Atrazine is also a common contaminant that is concerning to environmentalists, Grant said. It is a chemical used on corn crops and when introduced to the runoff into the watershed it could cause reproductive and hormonal problems.

Another main focus of Grant’s lecture was the emerging contaminants and the lack of information that the regulatory agencies have regarding the amount of harm they could have on the environment. Grant said personal care products are one of these emerging contaminants along with pharmaceuticals and caffeine.

“Products that contain fragrances, microbeeds or triclosan are harmful to the environment,” Grant said. “We may not have considered these harmful because they don’t break down in the environment, but that is why they are so threatening.”

Many schools, organizations, business or houses use triclosan on a daily basis. It is one of the ingredients found in hand sanitizer. Microbeeds are also used on a regular basis by several people, and are being found in the Great Lakes, Grant said.

Grant said pharmaceuticals might not seem very dangerous because they are ingested, but the drug is not entirely metabolized by the consumer causing it to be flushed out into sewage.

If cities or towns do not have proper sewage disposal, the un-metabolized pharmaceutical can be consumed by the species in the lakes and may cause behavioral changes, Grant said.

Grant said that banning these types of chemicals isn’t the answer, but regulating them could be.

“As a biologist I would love to just ban the chemical,” Grant said. “But sometimes that chemical is needed for other things and banning them just wouldn’t be possible. If there were more regulations on the chemicals that are harmful to the environment, then maybe there wouldn’t be so many concerning issues.
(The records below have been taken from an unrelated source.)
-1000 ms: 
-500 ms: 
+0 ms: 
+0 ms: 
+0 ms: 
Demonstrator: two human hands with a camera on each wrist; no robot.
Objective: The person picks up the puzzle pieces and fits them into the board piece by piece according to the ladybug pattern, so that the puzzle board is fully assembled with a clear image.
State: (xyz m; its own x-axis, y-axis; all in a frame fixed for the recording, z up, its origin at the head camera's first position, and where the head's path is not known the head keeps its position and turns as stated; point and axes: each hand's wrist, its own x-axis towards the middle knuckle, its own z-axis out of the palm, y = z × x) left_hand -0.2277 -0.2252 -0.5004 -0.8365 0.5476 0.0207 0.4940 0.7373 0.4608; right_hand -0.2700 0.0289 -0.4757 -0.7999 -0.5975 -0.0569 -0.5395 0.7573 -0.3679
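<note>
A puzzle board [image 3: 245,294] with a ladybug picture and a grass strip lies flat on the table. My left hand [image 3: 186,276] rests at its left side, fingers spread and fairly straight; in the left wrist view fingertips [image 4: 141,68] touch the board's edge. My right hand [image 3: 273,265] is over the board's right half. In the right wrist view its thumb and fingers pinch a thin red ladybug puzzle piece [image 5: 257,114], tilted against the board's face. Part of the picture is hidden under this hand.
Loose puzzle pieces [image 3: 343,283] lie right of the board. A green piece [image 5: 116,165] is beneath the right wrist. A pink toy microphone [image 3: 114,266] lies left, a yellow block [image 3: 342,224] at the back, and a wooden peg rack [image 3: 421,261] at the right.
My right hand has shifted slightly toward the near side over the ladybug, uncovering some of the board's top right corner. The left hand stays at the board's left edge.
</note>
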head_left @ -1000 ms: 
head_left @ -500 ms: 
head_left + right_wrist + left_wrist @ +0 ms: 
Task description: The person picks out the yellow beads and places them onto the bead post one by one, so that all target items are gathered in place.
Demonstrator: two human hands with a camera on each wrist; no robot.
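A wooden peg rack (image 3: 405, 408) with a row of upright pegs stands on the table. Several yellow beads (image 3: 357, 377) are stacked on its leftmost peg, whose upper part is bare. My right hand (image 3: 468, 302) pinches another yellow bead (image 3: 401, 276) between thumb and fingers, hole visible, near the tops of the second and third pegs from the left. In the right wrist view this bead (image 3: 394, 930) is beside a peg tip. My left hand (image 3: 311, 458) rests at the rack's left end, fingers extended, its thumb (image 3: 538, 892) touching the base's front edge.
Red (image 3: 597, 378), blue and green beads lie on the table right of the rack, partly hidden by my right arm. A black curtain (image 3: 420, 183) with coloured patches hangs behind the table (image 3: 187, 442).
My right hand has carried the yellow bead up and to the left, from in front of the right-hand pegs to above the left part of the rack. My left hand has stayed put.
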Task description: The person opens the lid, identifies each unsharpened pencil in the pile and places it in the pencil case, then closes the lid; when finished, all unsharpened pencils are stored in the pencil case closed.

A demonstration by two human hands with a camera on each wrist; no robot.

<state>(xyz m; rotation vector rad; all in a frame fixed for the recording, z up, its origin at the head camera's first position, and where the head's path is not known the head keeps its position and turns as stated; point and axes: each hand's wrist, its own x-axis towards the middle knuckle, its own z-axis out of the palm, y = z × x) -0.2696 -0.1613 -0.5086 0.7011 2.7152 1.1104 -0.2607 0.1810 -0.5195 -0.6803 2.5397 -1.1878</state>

Gannon can help the cause by making sure soaps don’t have triclosan in it, pushing to go green and trying to monitor the chemicals it uses.”

Laura Goble, administrator for the Gannon Goes Green Committee, said that there is more Gannon could be doing to help the environment.

“Gannon isn’t doing enough,” Goble said. “It is still offering drinks in the Styrofoam cups, Gannon is trying to keep the cost down, but aren’t looking at the larger cost. Our committee wants to do more but can’t be the same voices talking.”

Yohanna Romero, a sophomore early childhood education major, said she wants Gannon to do more.

“With all the environmental issues, I feel like Gannon should be contributing more,” Romero said. “Especially with us being right next to Lake Erie, we should be doing more to preserve it.”